Proseguían los trabajos, los juegos clandestinos,  los rezos. Cada día era una exacta reproducción del anterior, con la excepción de que, según la estación,  el paisaje variaba. Yo me criaba extraordinariamente fuerte y sana, aunque de complexión delgada. Era alta para mis años, mas no desgarbada. Despreciaba la vanidad y no tenía espejo en mi estancia; tampoco en los claros manantiales me miraba cuando lavaba la ropa, ni un cristal reveló mi rostro, ni un retrato dejó escritos mis rasgos. Pero yo sabía que era bonita, porque me había hecho mi Padre, que bonitos eran mis ojos verdes y bonita era mi nariz recta, y bonitos mis labios carnosos, mi cabellera rubia y mi sufrido cuerpo, acostumbrado al trabajo. Más yo, simplemente,  lo aceptaba como parte de un pacto y no presumía de ello, como presumían las mozas al volver de las eras, con los pómulos enrojecidos de vergüenza, rodeadas de muchachos ansiosos. Hablaban de baile, de fiesta. Cambiaban sus trajes de labor por largas faldas de vuelo y graciosa camisa rizadilla en las puntas,  con toques de almidón en el cuello, y danzaban, danzaban, danzaban con sus galanes, mientras yo seguía jugando con mis amigos invisibles.

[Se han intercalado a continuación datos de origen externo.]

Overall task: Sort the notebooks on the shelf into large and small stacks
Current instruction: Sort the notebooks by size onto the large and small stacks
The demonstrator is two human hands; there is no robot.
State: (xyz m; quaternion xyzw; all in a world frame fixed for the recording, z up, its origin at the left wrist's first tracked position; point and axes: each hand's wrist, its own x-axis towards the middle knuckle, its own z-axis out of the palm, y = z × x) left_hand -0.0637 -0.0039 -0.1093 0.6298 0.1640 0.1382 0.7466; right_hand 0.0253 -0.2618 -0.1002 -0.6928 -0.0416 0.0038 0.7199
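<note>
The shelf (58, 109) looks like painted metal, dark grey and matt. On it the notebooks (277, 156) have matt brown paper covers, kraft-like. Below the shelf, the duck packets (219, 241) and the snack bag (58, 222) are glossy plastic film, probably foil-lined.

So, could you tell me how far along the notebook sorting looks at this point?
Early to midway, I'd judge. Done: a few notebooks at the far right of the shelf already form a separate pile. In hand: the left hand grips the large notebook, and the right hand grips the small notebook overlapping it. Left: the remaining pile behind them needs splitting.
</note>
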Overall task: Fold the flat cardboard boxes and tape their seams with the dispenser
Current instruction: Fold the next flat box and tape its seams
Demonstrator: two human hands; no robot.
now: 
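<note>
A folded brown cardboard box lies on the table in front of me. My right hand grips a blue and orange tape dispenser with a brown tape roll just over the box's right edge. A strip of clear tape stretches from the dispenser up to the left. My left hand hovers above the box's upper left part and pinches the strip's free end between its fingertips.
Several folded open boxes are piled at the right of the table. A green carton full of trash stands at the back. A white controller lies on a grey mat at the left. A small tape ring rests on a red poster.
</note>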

Cuando me hice mujer, pensé ingresar en un convento, pero mi padre tenía otros planes para mí. Quería casarme con un hombre mucho mayor, Hugues Le Pont, viudo y con tres hijas, la menor mayor que yo dos años. Al conocer la noticia, huí de casa y me refugié en el presbiterio de la iglesia. No me encontraron sino hasta la semana siguiente,  en estado salvaje y semiinconsciente. ¿Quién me había estado ocultando, y ayudando? A mí venían imágenes del crucificado bajando de su atrio, su pecho abierto para consolar y sus pupilas refulgentes para perdonar...

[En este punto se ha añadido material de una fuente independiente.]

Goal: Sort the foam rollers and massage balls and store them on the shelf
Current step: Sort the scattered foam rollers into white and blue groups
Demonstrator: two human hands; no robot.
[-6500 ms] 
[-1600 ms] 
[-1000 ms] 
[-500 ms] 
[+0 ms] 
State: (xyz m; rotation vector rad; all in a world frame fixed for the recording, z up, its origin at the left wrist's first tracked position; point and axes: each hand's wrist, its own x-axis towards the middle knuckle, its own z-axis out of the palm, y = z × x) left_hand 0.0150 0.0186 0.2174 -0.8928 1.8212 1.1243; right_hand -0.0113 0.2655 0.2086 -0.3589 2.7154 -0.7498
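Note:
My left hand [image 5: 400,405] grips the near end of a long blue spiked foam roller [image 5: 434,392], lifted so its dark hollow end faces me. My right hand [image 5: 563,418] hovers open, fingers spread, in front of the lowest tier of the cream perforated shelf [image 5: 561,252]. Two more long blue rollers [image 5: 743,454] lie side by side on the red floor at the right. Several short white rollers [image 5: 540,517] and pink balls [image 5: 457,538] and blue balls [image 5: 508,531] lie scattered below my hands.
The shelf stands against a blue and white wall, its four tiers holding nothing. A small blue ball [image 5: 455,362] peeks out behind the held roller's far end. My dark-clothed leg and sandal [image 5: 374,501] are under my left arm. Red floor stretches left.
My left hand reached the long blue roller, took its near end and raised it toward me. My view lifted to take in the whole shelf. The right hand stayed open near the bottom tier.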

El matrimonio no se celebró y yo pude seguir con mi vida en los campos. Pero ya mis amorcillos alados no venían,  ni invisibles jugaban, ni en mis sueños aparecían... En su lugar, los niños que tornábanse en zagales competían entre sí por ganar mi corazón. Los unos suspiraban; los otros languidecían; todos eran rechazados con violencia por aquélla a la que comenzaban a apodar "La Doncella" o, como se dice en mi tierra, "La Pucelle". Cierto día,  un hidalgo acertó a pasar por la finca de mi padre y, habiéndose hecho eco de mi frigidez, quiso domarme como a un potro sin dueño. Me tomó por la cintura, me atrajo hacia sí y me dio un beso que me dejó sin defensas. Creo que quedé ciega un tiempo, que mis piernas temblaban y eran como el algodón de azúcar de la feria de Greux, y creo que yo le correspondí. Esto duró sólo un instante, porque enseguida me acordé de mi Padre y del pacto y del orden divino y del universo, y con una patada certera aparté al caballero de la Doncella. "Una cosa quiero que tengáis clara: amé,  amo y amaré sólo a mí Padre, así que id vuestra vía, buen señor, y que Dios os bendiga", dije. "Merecida tenéis vuestra fama, Pucelle", respondió, frotándose sus partes nobles. Y marchó.